O prêmio Nobel da paz 2018 é concedido ao ginecologista Congolese DENIS MUKWEGE e à ativista Yazidi Nadia Murad.

o médico de 63 anos, DENIS MUKWEGE, passou grande parte de sua vida adulta ajudando vítimas de violência sexual na República Democrática do Congo. Em 1999, fundou, com a ajuda de ONGs internacionais, o hospital de Panzi, na cidade de Bukavu, no leste do país. Como cirurgião-chefe desse centro, ele e sua equipe operaram mais de 40.000 mulheres estupradas e vítimas de mutilação genital. "O Dr. Mukwege repetidamente condenou a impunidade por violações em massa e criticou o governo congolês e outros países por não fazerem o suficiente para impedir o uso da violência sexual contra as mulheres como uma estratégia e uma arma de guerra", o Comitê descreve Norueguês.

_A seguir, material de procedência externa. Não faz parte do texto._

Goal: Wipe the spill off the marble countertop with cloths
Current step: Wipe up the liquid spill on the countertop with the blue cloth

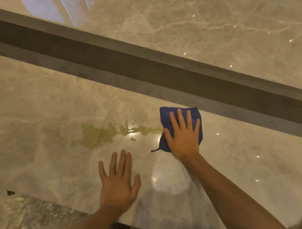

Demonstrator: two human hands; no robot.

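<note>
Marble, beige and veined, fills the view: a polished countertop (pixel 37 108) running corner to corner, backed by a dark strip (pixel 143 68) and, beyond that, a second glossy marble surface (pixel 211 19) catching pinpoints of light. A person leans over the near edge, both bare forearms reaching in from the bottom.

A yellowish-green spill (pixel 101 135) lies on the countertop at mid-frame, a wide patch on its left thinning into a streak that runs right until it meets the cloth. A small separate drop (pixel 133 139) sits just below the streak.

The right hand (pixel 183 139) lies palm-down on a blue cloth (pixel 166 115), fingers spread and flat, pressing it against the marble near the dark strip. The cloth is crumpled under the palm, showing past the fingertips and on both sides of the hand, with a loose thread trailing from its lower left corner. Its left edge touches the right end of the spill.

The left hand (pixel 118 185) is empty, palm-down with fingers spread, on or just above the marble below the spill and left of the cloth; contact cannot be judged.

A small dark speck (pixel 10 192) lies at far left.
</note>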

"Quando falamos de estupro como uma arma de guerra, tenho a impressão de que muitas pessoas pensam que é apenas uma relação sexual sem consentimento. As pessoas não estão cientes da força da ação que ocorre, quando uma mulher não é apenas coletivamente estuprada, na frente de seus filhos, seu marido, sua comunidade… Mas também fere seus órgãos genitais. Tudo isso também significa que sua humanidade está devastada, sendo tratada como um animal. Penso que, se hoje ainda não há posições sérias sobre estas acções, é porque na cabeça das pessoas há uma grande confusão: estes actos de barbárie são confundidos com uma relação sexual, e estas são duas coisas completamente diferentes; Estes são dois aspectos que devem ser mantidos totalmente separados ", explicou o Dr. Mukwege.  (Notícias do Vaticano)

0606

Declaração de solidariedade da ECAFRI

 

Dr. DENIS MUKWENG
E HOSPITAL DE BANZ
I República Democrática do CONGO

Dr. O que está fazendo?

Queremos que você seja bem-saúde junto com sua família e todos os "amigos da paz", que junto com você. Eles são dedicados à nobre missão de dar esperança às mulheres vítimas de violência sexual na Fundação do hospital Banzi, e estão atualmente gratificadas por terem recebido o prêmio Nobel da paz nos últimos dias.

Vamos nos apresentar por sermos a primeira vez que nos abordaram. Somos Irmãs Missionárias Dominicanas do Rosário, uma congregação religiosa da Igreja Católica, que está atualmente presente em 21 países.

 Foi no ano de 1952, quando começamos a nossa missão na África entre os pobres, precisamente no seu país, então chamado de Congo belga, que mais tarde estendeu a nossa missão para Angola, Moçambique e camarões. Atualmente somos 90 irmãs e vivemos em 21 comunidades estendidas nos diferentes países já mencionados.

Desejamos expressar o nosso profundo júbilo e alegria pelo prémio que recebeu, sentimo-nos igualmente honrados, por sermos filhos de África, congoleses e médicos, mas sobretudo pelos nobres ideais que orientam a sua vida e a sua acção, que subscrevemos na nossa Missão própria.  Reunimos nossa voz para todas as vozes do mundo que reconhecem a autenticidade do Prêmio recebido. Muitos Parabéns, Dr. Dinis, parabéns.

Depois de ler o seu discurso que estima inspirado e muito corajoso, queremos dizer-lhe que não somos indiferentes na luta por esta causa. Por causa do misticismo que orienta a nossa acção, temos como prioridade a causa da defesa das mulheres, dos seus direitos e da sua dignidade, como um valor transversal que orienta o nosso fazer. Neste momento nos sentimos estimulados e incentivados pelo testemunho de sua vida e pela experiência narrada que, sendo tão forte e difícil, nos deixa sem palavras ou melhor nos excita como as enfermeiras na sala de cirurgia de seu hospital.

Dr. Denis, receber a nossa humilde homenagem e profunda gratidão por tudo o que nos enriqueceu com o seu bom fazer, nós também queremos colaborar com a nossa vida simples e entregues entre as pessoas vulneráveis para colaborar na transformação de Este mundo onde a violência e a guerra são um "pesadelo" que quando o despertar não é realidade.